Tutto ciò si può concretizzare con continui percorsi di crescita di cultura finanziaria, che ha quale effetto trascinamento una migliore comunicazione finanziaria, necessaria per intercettare le risorse presenti sul mercato, sia domestico che internazionale.
Ma le imprese, in particolare le PMI, trovano supporto? E se si da parte di chi?
Tra questi percorsi “ELITE”, una piattaforma internazionale di servizi nata dalla collaborazione tra Borsa Italiana e le più importanti istituzioni, in primis Confindustria, creata per supportare le imprese eccellenti a realizzare i loro progetti di crescita e sviluppo attraverso la condivisione di esperienze, l’accesso alla finanza e il training, un percorso che, prima ancora di intervenire sugli aspetti finanziari, è una crescita in termini culturali e manageriali.
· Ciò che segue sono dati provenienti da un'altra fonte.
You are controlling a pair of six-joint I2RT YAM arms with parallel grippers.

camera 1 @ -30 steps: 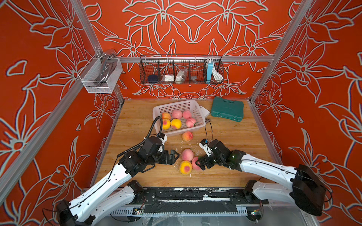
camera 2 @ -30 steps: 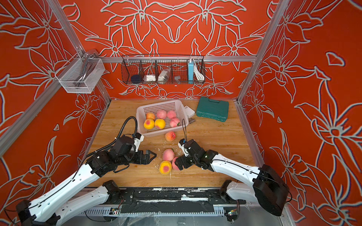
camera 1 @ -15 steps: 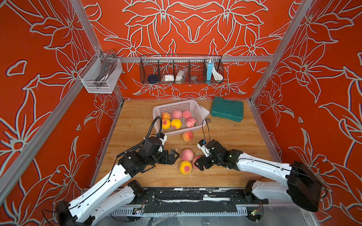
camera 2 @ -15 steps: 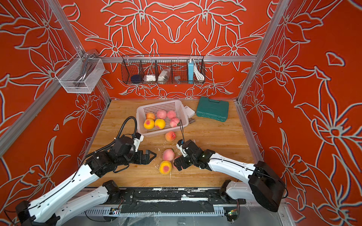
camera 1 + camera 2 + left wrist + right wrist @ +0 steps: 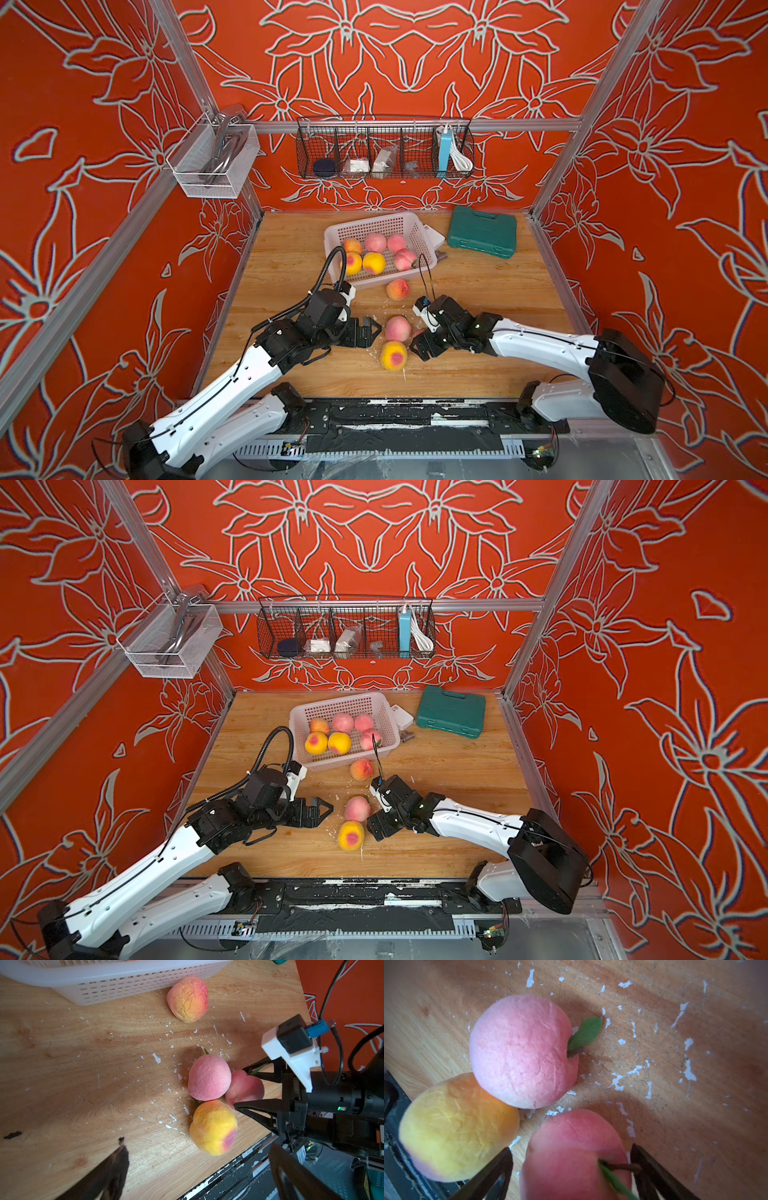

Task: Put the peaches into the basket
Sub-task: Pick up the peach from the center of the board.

Il programma è strutturato in tre fasi progressive: un percorso di training per allineare l’organizzazione agli obiettivi di sviluppo e cambiamento, una fase di coaching durante la quale l’azienda è guidata nell’implementare tutti i cambiamenti necessari a sviluppare al meglio il proprio progetto e infine, l’accesso ad un ventaglio di opportunità di business, networking e a fonti di finanziamento per la crescita futura.
L’Elite desk Unione Industriale di Torino, attivo sin dall’inizio del Progetto, ha supportato una ventina di imprese associate nella fase di accesso al programma di Borsa Italiana ed è stato premiato quale sportello best performer per l’anno 2016.